The Great Gatsby is a 1925 novel by American writer F. Scott Fitzgerald. Set in the Jazz Age on Long Island, the novel depicts narrator Nick Carraway’s interactions with mysterious millionaire Jay Gatsby and Gatsby’s obsession to reunite with his former lover, Daisy Buchanan.
A youthful romance Fitzgerald had with socialite Ginevra King, and the riotous parties he attended on Long Island’s North Shore in 1922 inspired the novel. Following a move to the French Riviera, he completed a rough draft in 1924. He submitted the draft to editor Maxwell Perkins, who persuaded Fitzgerald to revise the work over the following winter. After his revisions, Fitzgerald was satisfied with the text, but remained ambivalent about the book’s title and considered several alternatives. The final title he desired was Under the Red, White, and Blue. Painter Francis Cugat’s final cover design impressed Fitzgerald who incorporated a visual element from the art into the novel.

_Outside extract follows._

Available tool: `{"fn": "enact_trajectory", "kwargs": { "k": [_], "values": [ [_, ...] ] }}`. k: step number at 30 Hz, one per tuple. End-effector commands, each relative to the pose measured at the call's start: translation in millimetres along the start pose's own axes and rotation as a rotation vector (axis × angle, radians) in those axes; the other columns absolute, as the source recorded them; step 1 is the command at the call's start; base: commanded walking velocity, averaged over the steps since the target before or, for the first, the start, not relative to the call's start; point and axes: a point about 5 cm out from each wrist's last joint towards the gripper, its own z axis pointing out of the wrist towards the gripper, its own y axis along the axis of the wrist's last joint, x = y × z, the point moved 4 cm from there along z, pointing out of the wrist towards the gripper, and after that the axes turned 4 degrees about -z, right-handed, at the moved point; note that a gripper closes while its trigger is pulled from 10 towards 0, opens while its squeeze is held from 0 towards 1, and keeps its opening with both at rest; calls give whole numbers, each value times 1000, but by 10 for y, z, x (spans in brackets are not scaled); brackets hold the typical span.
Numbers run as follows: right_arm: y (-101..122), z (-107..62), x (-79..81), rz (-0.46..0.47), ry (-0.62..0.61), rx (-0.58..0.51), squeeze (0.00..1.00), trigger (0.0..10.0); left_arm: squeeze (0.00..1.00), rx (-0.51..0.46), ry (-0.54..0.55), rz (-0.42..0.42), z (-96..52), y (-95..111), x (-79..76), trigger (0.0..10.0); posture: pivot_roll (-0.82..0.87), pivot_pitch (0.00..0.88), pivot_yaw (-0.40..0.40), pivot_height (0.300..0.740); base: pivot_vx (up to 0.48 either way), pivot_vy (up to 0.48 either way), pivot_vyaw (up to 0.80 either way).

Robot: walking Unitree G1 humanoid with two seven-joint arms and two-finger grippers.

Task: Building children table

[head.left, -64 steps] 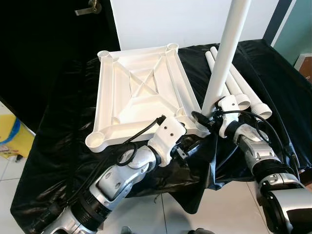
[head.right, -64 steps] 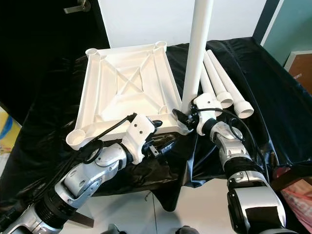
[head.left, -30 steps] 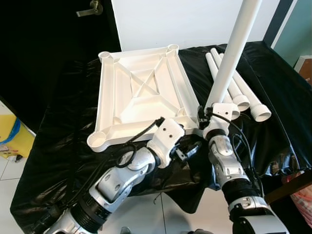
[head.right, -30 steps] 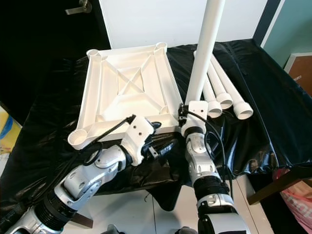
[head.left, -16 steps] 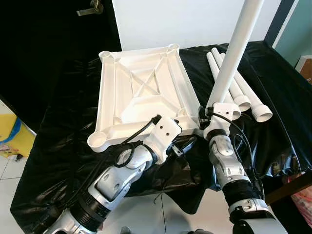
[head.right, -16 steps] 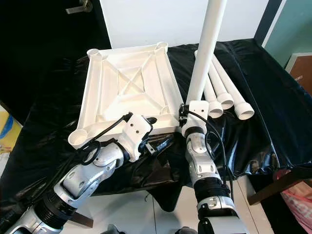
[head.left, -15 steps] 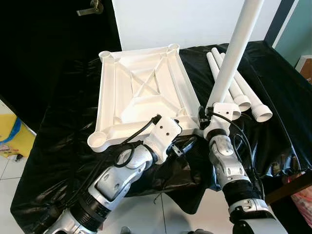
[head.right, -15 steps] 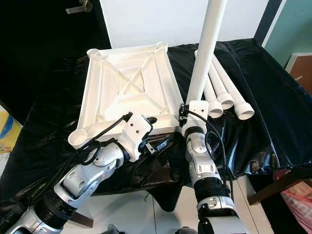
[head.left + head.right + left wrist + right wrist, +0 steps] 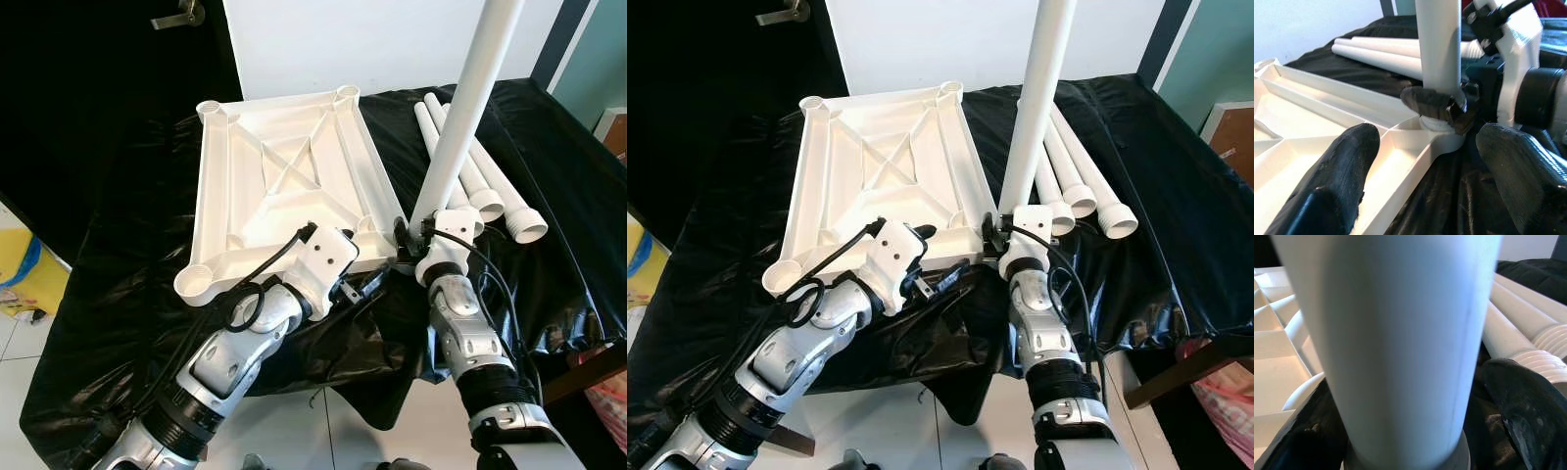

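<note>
The white table top (image 9: pixel 284 186) lies upside down on the black-draped table. A long white leg (image 9: pixel 465 108) stands nearly upright in its near right corner socket (image 9: pixel 1442 134), leaning slightly right. My right gripper (image 9: pixel 413 235) is shut on the leg's base just above the socket; the right wrist view shows the leg (image 9: pixel 1396 333) between the fingers (image 9: pixel 1520 396). My left gripper (image 9: pixel 1425 139) is open at the same corner. One finger (image 9: pixel 1347 171) hangs over the top's inner side, the other (image 9: pixel 1518 166) over the black cloth outside the rim.
Three spare white legs (image 9: pixel 480 186) lie side by side on the black cloth (image 9: pixel 127 284) right of the top. A dark door with a handle (image 9: pixel 181 15) stands at the back left. A yellow object (image 9: pixel 24 274) sits on the tiled floor at the left.
My left gripper has moved up and left to the top's near edge by the corner socket. The right arm keeps hold of the leg, now slightly steeper.
</note>
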Motion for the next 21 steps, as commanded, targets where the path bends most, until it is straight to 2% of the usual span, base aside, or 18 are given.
{"fn": "enact_trajectory", "kwargs": {
  "k": [1,3,4,5,6,7,8,9,10,11,16,18,21],
  "values": [
    [3,-24,-96,13,21,-8,1000,10000,0,-4,-9,21,-3,15,18,10000,-80,74,38,740,0,0,0],
    [3,-24,-96,13,21,-8,1000,10000,0,-4,-9,21,-3,15,18,10000,-80,74,38,740,0,0,0],
    [17,-18,-103,3,91,-17,0,10000,0,-6,-15,25,-6,16,15,10000,-86,73,42,740,0,0,0],
    [28,-10,-103,-29,164,-30,0,10000,0,-7,-24,29,-5,16,8,10000,-93,72,48,740,0,0,0],
    [28,-10,-103,-29,164,-30,0,10000,0,-7,-24,29,-5,16,8,10000,-93,72,48,740,0,0,0],
    [24,-8,-78,-57,250,-33,0,10000,0,-8,-38,32,-2,15,-8,10000,-96,72,50,740,0,0,0],
    [24,-8,-78,-57,250,-33,0,10000,0,-8,-38,32,-2,15,-8,10000,-96,72,50,740,0,0,0],
    [25,-5,-51,-78,326,-38,0,10000,0,-9,-49,36,7,15,-18,10000,-100,70,54,740,0,0,0],
    [25,-5,-51,-78,326,-38,0,10000,0,-9,-49,36,7,15,-18,10000,-100,70,54,740,0,0,0],
    [27,2,-17,-100,392,-38,0,10000,0,-7,-63,34,17,16,-28,10000,-102,70,55,740,0,0,0],
    [43,40,27,-134,489,-29,0,10000,0,-8,-96,21,25,25,-50,10000,-100,68,56,740,0,0,0],
    [43,72,42,-166,556,-11,0,10000,0,-5,-142,1,13,27,-89,10000,-91,67,55,740,0,0,0],
    [34,74,43,-177,575,-3,0,10000,0,-1,-163,-13,2,25,-109,10000,-91,67,55,740,0,0,0]
  ]
}}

Gatsby continues to attract popular and scholarly attention. The novel was most recently adapted to film in 2013 by director Baz Luhrmann, while contemporary scholars emphasize the novel’s treatment of social class, inherited wealth compared to those who are self-made, race, environmentalism, and its cynical attitude towards the American dream. The Great Gatsby is widely considered to be a literary masterpiece and a contender for the title of the Great American Novel.